Your task:
Work out how many lines in the data hold the string "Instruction". Reply with only that number.

Material to process:
================================
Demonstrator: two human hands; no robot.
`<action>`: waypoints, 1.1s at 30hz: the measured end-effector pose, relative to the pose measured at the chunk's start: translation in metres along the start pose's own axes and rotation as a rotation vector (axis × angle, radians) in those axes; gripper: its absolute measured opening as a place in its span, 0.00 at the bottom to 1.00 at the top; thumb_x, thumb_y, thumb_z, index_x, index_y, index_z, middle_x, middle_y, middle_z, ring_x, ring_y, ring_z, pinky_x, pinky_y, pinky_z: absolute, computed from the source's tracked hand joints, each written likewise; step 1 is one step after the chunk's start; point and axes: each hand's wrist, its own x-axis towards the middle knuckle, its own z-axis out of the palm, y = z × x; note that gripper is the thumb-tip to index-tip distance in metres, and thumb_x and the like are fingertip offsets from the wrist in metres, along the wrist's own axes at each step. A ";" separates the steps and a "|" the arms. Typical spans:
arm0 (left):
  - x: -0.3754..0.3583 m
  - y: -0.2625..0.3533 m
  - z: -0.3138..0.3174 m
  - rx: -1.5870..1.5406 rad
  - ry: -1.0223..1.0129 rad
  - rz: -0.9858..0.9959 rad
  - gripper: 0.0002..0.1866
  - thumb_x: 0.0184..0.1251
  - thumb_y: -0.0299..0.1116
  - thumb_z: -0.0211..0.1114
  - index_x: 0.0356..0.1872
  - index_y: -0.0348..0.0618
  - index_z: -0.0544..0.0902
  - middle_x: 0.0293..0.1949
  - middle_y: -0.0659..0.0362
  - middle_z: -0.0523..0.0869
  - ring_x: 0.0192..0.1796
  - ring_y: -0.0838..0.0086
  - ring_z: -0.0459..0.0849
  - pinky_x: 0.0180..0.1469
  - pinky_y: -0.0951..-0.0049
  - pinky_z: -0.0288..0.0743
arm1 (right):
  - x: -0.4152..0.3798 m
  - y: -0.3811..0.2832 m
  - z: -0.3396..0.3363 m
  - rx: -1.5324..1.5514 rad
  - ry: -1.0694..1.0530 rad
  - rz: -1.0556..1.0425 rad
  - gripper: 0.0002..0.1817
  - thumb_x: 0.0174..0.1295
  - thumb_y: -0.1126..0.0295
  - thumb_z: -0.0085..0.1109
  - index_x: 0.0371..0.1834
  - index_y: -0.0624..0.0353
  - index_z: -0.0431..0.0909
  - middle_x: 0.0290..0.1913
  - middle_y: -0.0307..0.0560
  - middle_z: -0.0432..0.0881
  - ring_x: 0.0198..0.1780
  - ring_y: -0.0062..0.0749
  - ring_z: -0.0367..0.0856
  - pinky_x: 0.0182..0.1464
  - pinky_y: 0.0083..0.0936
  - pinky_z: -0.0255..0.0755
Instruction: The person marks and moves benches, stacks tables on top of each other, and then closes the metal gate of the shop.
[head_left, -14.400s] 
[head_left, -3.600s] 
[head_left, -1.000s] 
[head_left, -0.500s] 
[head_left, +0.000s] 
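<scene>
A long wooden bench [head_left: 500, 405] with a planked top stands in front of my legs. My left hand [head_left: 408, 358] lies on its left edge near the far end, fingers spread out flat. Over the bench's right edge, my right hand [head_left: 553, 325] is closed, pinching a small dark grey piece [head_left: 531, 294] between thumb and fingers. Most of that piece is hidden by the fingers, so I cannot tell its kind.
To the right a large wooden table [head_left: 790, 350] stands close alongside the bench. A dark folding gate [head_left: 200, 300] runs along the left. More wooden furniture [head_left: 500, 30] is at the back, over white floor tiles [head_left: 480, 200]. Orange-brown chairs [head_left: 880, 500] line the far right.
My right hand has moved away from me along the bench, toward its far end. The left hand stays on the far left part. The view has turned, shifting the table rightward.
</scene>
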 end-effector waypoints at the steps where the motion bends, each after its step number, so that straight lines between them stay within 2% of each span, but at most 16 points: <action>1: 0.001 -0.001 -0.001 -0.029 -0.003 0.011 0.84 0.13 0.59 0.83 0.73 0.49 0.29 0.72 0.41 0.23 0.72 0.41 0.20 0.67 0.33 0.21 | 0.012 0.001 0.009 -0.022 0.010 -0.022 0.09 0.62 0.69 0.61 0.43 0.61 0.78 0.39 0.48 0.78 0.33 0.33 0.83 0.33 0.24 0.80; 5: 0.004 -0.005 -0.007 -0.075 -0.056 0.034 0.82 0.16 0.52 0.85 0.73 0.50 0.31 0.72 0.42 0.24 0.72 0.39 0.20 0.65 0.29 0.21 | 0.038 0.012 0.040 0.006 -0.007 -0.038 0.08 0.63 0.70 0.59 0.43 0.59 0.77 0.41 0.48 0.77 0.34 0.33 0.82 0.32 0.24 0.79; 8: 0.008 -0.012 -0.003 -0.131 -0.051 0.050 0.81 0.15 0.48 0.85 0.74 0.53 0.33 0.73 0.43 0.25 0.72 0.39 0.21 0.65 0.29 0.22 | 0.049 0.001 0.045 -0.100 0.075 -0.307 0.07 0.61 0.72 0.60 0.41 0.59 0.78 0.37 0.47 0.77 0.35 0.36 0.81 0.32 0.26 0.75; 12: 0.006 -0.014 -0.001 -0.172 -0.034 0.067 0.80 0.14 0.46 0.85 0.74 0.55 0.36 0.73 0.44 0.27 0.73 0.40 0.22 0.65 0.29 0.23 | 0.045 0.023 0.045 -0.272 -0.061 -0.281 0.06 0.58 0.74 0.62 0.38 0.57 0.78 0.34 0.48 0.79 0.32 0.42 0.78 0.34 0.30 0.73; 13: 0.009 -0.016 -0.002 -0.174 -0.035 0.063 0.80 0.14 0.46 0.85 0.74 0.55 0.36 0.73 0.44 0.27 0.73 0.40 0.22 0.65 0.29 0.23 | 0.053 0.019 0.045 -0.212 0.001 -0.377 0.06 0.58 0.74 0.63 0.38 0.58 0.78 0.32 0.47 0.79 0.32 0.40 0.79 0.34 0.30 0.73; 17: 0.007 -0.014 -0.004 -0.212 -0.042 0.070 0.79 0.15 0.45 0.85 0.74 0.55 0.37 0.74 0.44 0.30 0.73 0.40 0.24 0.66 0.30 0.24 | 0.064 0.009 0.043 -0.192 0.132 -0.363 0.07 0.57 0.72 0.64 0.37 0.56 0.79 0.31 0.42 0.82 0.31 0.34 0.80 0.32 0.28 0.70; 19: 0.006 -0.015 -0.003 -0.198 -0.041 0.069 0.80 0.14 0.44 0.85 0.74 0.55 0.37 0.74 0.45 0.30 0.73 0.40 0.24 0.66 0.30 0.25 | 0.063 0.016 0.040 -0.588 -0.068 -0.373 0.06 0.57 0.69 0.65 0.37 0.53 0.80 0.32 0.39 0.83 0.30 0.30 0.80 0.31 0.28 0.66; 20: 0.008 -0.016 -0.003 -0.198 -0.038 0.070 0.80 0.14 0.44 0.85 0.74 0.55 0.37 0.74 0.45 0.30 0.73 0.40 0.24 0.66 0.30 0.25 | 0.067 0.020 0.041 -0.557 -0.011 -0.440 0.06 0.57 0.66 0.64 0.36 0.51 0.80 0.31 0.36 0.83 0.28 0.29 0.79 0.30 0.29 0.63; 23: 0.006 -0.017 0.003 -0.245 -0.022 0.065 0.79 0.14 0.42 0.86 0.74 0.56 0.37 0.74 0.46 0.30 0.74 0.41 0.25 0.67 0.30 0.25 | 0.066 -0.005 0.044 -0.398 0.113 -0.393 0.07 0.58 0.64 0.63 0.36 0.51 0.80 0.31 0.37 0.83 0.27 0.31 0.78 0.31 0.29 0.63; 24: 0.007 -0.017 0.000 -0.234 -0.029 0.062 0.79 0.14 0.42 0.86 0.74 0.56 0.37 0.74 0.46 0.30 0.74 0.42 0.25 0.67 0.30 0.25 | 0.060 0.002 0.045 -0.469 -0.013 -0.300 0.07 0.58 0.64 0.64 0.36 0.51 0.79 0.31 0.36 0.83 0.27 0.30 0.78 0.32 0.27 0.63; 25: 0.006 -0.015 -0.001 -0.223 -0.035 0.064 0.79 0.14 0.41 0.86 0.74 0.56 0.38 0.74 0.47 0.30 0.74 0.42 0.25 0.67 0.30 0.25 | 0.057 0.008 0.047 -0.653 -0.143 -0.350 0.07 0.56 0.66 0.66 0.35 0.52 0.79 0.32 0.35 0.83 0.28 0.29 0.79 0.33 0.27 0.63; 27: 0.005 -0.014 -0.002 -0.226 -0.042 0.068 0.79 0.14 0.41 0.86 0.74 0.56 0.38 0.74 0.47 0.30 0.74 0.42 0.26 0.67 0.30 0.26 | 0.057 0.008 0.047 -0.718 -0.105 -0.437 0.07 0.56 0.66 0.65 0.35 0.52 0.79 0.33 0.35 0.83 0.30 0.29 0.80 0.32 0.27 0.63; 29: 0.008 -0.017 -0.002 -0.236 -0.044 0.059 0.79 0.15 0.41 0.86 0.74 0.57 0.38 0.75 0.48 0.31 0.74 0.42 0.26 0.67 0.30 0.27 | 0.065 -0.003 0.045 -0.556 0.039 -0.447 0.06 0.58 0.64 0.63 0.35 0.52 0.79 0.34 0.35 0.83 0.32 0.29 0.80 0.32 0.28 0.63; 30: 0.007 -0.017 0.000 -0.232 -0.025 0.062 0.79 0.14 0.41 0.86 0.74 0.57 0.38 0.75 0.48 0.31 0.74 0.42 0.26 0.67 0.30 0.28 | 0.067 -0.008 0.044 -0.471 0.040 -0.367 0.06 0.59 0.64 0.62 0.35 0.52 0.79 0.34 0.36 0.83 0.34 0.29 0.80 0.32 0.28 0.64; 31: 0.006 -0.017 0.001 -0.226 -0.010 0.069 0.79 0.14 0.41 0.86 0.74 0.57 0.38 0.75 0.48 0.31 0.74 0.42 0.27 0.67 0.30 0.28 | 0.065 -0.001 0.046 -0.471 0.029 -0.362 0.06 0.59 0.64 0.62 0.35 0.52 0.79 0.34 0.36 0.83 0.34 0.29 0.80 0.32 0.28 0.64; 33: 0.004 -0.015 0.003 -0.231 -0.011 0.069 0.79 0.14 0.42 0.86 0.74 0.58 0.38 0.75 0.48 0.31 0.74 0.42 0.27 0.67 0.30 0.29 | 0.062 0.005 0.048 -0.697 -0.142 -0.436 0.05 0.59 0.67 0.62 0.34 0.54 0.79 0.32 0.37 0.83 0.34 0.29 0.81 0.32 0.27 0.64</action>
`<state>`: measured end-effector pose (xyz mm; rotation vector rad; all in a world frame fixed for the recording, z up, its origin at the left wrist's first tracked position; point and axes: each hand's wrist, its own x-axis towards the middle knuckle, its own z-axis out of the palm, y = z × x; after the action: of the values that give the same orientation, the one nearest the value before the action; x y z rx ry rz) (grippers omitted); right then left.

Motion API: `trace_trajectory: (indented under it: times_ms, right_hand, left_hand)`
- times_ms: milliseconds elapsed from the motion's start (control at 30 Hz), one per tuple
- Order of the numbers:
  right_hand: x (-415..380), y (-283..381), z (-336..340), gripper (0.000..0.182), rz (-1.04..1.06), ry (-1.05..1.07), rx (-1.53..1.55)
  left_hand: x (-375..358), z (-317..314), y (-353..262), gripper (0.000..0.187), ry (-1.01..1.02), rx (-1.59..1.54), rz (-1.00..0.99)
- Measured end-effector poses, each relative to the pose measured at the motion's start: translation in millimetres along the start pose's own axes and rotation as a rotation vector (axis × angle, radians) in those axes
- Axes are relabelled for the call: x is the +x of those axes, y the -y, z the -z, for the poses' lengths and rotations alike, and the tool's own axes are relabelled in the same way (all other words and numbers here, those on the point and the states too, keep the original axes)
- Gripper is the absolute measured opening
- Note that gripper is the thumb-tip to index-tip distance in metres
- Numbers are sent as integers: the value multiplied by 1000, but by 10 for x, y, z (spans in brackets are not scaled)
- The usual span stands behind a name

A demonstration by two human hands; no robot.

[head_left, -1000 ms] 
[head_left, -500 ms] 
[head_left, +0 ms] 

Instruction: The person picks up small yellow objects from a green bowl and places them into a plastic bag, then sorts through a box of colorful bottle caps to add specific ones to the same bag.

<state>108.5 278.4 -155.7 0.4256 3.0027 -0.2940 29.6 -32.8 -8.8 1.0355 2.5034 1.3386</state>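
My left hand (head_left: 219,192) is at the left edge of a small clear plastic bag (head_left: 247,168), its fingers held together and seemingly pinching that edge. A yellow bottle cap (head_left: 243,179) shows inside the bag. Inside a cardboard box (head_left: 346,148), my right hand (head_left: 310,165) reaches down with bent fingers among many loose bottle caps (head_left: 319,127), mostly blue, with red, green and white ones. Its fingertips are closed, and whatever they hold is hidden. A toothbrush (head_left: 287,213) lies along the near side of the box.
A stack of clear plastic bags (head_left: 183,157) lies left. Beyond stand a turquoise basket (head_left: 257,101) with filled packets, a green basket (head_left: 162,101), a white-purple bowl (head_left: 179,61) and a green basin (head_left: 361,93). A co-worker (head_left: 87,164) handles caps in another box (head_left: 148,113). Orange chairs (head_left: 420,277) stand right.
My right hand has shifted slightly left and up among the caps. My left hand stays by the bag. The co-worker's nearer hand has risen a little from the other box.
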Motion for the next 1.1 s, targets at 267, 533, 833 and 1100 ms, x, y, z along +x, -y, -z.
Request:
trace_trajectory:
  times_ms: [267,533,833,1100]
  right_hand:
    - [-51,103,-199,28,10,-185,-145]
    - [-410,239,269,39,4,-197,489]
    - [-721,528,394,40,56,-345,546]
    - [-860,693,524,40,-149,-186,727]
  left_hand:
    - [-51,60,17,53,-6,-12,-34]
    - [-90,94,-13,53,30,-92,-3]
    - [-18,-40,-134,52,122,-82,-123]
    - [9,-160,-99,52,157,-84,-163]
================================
Expected answer:
2